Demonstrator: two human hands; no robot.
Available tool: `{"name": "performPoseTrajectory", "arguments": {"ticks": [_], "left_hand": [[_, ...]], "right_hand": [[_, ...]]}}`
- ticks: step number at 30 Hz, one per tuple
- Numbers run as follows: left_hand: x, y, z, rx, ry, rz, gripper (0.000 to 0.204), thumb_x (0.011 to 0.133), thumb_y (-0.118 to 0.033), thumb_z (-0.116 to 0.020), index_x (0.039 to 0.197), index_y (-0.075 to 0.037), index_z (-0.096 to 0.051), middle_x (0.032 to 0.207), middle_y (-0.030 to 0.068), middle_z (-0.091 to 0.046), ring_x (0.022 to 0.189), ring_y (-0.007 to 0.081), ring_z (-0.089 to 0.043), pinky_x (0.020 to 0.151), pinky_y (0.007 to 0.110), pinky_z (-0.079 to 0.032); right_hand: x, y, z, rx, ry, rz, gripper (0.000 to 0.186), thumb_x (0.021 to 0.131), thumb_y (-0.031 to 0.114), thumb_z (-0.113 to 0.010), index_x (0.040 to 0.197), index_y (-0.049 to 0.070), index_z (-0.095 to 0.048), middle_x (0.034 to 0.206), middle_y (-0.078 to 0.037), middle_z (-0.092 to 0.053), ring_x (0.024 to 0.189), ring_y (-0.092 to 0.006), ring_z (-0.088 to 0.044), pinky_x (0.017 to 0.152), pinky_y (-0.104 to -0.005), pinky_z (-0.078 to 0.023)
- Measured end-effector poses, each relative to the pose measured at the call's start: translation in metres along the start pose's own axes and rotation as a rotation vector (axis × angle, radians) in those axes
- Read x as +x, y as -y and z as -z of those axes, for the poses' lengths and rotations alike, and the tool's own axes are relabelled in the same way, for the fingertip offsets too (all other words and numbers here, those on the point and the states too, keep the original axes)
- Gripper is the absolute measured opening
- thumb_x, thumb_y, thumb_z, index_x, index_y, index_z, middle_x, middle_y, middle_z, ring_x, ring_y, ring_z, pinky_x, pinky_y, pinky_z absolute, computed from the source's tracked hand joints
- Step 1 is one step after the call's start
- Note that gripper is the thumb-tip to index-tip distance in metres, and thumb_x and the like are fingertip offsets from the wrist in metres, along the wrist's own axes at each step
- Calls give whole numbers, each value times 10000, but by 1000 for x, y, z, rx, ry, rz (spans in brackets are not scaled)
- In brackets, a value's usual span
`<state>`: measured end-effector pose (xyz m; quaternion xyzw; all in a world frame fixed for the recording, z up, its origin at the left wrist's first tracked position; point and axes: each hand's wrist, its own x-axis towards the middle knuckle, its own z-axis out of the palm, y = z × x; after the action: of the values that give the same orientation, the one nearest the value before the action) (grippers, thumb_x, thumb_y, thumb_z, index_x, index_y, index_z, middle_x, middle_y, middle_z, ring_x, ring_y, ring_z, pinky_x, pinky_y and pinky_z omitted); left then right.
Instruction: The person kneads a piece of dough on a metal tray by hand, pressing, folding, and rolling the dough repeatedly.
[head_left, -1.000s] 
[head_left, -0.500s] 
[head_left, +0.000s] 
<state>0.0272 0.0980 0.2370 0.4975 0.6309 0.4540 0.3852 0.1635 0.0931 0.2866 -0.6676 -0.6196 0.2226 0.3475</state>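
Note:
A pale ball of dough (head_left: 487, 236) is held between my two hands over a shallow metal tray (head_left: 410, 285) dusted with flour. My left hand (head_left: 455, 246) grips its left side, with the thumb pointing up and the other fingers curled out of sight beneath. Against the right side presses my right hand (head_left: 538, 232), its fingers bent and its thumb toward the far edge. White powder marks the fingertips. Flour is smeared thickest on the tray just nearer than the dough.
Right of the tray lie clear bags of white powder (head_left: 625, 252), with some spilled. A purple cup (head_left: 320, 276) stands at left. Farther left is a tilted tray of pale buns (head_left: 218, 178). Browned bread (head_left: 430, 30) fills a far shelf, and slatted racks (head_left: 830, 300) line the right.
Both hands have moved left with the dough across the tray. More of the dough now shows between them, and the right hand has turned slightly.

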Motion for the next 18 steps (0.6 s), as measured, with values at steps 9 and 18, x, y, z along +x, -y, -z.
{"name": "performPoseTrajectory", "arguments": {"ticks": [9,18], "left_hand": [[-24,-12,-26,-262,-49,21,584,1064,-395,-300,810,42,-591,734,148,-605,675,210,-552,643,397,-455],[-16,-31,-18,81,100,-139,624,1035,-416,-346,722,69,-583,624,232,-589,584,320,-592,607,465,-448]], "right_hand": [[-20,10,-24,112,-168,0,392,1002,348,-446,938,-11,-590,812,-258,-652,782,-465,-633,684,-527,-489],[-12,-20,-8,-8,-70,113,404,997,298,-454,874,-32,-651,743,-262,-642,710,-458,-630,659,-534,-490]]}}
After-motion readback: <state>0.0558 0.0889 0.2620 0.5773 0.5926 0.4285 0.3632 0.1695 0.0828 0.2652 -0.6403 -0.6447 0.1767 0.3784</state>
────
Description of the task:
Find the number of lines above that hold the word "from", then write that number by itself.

Solution for this task:
2